Ewout blogt.

Web development, ruby, and rails

Testing in Seoul

When dealing with time in a rails application, there are three time zones to be concerned with.

  1. UTC
  2. Time.zone
  3. Local time zone

By convention, all times are stored in the database as UTC. ActiveRecord abstracts this by converting dates from UTC to Time.zone when a timestamp is read from the database and doing the opposite when serializing times. That is, if you don’t forget to annotate each Time object that comes into the system with the correct zone.

The local time zone is the one you currently happen to live in, it should not matter at all in the application. Yet, by default, Time objects in ruby use the local time zone. Time.now returns the current local time, which is completely useless and even harmful in development.

I live in Belgium (CET), most of our clients do too. For years, I have been testing with Time.zone = ‘Brussels’. From now on, my testing Time.zone becomes ‘Seoul’.

Why Seoul?

The choice of a testing time zone is somewhat arbitrary, but it should not be equal to the local time zone. When UTC, Time.zone and the local time zone are different, it is easier to spot a bug where local time is used instead of the current Time.zone.

I also think it is important the time zone offset is far away from my local time zone, it makes me think more about time zones instead of just assuming that ActiveRecord will do its job.

Fork me on GitHub

iCloud POP access, a developer’s way

So I got an email from Apple stating it’s time to upgrade my MobileMe account to iCloud. Working in IT for a few years made me trade my early-adopters-enthusiasm for an if-it-ain’t-broken-don’t-fix-it-mentality. But mighty Apple said it’s time now, so I pushed the upgrade button.

I opened Powermail and discovered that it did not receive my new iCloud mail. Apparently, iCloud does not provide POP access anymore. So I had two options:

  1. abandon an email client I’ve been using happily for ten years
  2. be creative

Naturally, I chose the second option and devised a cunning plan.

The idea is to periodically fetch emails from the iCloud imap server and store them in a local inbox, which can be accessed over POP using a local mail server. Software of choice: getmail for fetching, cron for periodical execution, dovecot as mail server.

In the remainder of this article, I briefly explain how to configure this. Familiarity with unix and the terminal is required.

Installation

It is not my intention to describe the software installation in detail, as this may depend on your specific system and preference. I installed getmail as described on their website and dovecot using macports. Cron is part of Mac OS X and any half-decent unix distribution.

Getmail

The configuration file for getmail is .getmail/getmailrc in your home directory.
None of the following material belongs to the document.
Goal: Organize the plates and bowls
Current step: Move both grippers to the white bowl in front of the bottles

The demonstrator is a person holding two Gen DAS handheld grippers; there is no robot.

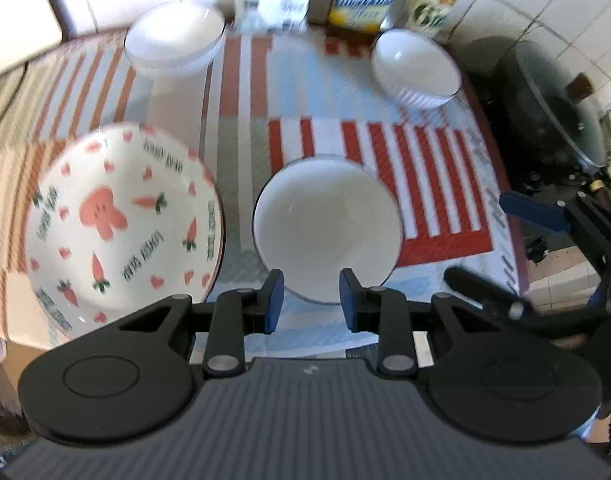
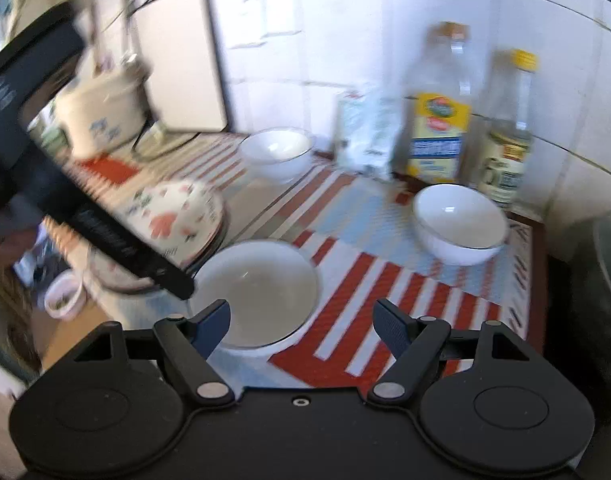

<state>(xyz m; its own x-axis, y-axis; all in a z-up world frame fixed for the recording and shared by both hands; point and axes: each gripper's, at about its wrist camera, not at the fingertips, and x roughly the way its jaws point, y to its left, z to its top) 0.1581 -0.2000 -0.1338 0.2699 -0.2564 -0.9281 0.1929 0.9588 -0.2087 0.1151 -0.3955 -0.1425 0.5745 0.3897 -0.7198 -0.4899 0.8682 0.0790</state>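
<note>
Left gripper (image 1: 311, 296): jaws spread with a clear gap, holding nothing; the blue-padded tips sit just in front of the near rim of the nearest white bowl, and whether they touch it cannot be told.
Right gripper (image 2: 301, 326): jaws spread wide, empty; its left fingertip overlaps the near rim of the same bowl in the right wrist view, contact unclear.
Nearest white bowl (image 1: 325, 226): upright and empty on the striped mat, dark line around the rim, between the carrot plate and the red-striped patch.
Carrot plate (image 1: 121, 226): deep white plate with a pink rabbit, carrots and hearts, left of the nearest bowl and tilted; in the right wrist view (image 2: 181, 216) it rests on top of other dishes.
Striped mat (image 1: 385, 168): red, white and pale blue cloth under the dishes.
Far right bowls (image 2: 459, 224): two white bowls nested, well apart from the nearest bowl, close to the bottles.
Far left bowl (image 1: 175, 38): white, upright, at the back near the wall.
Bottles (image 2: 439, 120): a yellow-labelled clear bottle and a yellow-capped one beside it, against the tiled wall.
Dark pot (image 1: 553, 108): with a glass lid, right of the mat.
</note>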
Replace the bold words with your settings.

[retriever]
type=SimpleIMAPSSLRetriever
server=imap.mail.me.com
port=993
username=user@me.com
password=password
mailboxes=("INBOX",)
[destination]
type=Mboxrd
path=/Users/username/.getmail/mbox
[options]
read_all=false

Once this configuration file is created, we can run the getmail command to check if it’s working. (This is a test run on my system, your output may vary.)

$ getmail
getmail version 4.25.0
Copyright (C) 1998-2009 Charles Cazabon.  Licensed under the GNU GPL version 2.
SimpleIMAPSSLRetriever:user@me.com@imap.mail.me.com:993:
  0 messages (0 bytes) retrieved, 168 skipped

Cron

To run the getmail command every 10 minutes, we need to install a cron job. Run crontab -e in the terminal and add the following line.

*/10 * * * * /usr/local/bin/getmail > /dev/null 2>&1

Dovecot

The dovecot configuration file resides in /opt/local/etc/dovecot/dovecot.conf when installed through macports. Mine looks as follows:

protocols = pop3
disable_plaintext_auth = yes
ssl = no
mail_location = mbox:/Users/username/.getmail:INBOX=/Users/username/.getmail/mbox
protocol pop3 {
  listen = 127.0.0.1:11000
}
auth default {
  mechanisms = plain
  passdb passwd-file {
    args = /Users/username/.getmail/dovecot-passwd
  }
  passdb pam {
  }
  userdb passwd {
  }
  user = root
}

Dovecot also needs a password file, we configured it to be located in .getmail/dovecot-passwd in your home directory. You can choose the local password, it is the password local clients need to use to access your local mailbox.

username:{plain}local-password::::/Users/username/.getmail::userdb_mail=mbox:~/mbox

Dovecot should be restarted after configuration.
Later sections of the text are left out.